Ma session à l’étranger m’a permis de barrer l’un des points au sommet de ma liste de choses à faire avant de mourir, j’ai enfin pu assister à un match du FC Barcelone au mythique Camp Nou. Tout le stress de partir à l’étranger, de ne pas voir ma copine, mes amis, ma famille et mon chien pendant 4 mois, tout ça valait la peine pour voir Lionel Messi compter un but sur un coup franc incroyable de mes propres yeux. Honnêtement, à ce moment-là c’est comme si j’avais 6 ans, j’étais assis dans la foule et je ne faisais que sourire bêtement et c’est probablement un moment qui va rester ancré dans mes souvenirs pour toute ma vie.

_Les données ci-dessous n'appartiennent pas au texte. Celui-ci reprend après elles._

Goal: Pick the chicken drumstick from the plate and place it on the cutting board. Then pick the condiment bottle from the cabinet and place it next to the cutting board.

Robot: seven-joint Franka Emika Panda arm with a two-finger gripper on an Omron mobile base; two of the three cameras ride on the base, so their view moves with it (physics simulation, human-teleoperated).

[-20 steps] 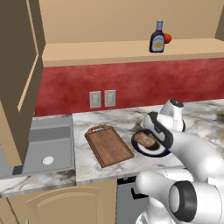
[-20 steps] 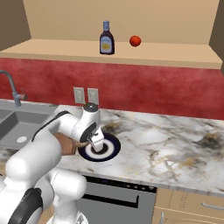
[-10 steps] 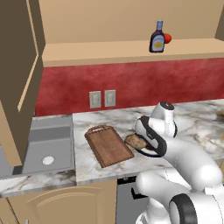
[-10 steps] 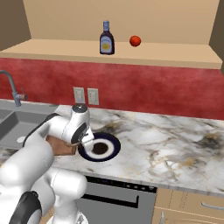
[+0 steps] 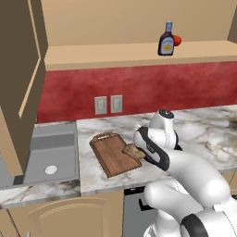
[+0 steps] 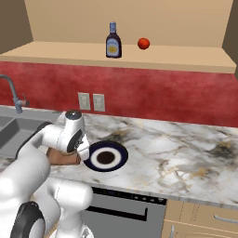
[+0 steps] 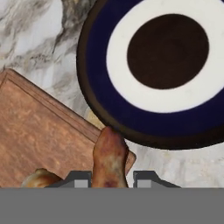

Mais surtout, mon échange aura valu la peine pour les rencontres que j’y ai faites, la communauté Erasmus est tissée assez serrée dans un contexte comme ça. Je ne peux vous cacher que j’ai toujours un petit pincement au cœur quand je pense à mes amis de l’autre côté de l’Atlantique, Carmen des Pays-Bas, Louise de la Suède, Isabel de l’Allemagne, Tenshiro du Japon de même que mes fidèles colocataires Niccolo et Guillaume, auront tous contribué à faire de ma session d’hiver 2016 une expérience haute en couleur que je n’oublierai pas de sitôt.

En rétrospective, même si j’apprécie notre classique poutine québécoise, nos paysages et notre mode de vie nord-américain, il y aura toujours une petite partie de moi qui sera restée à Ferrara et je crois ne pas en avoir fini de me surprendre à rêvasser entre deux pages de doctrine et à m’imaginer là-bas devant le Duomo, avec un bon Spritz à la main et mes amis à mes côtés. Vraiment, le retour à la réalité est beaucoup plus dur que je ne le croyais.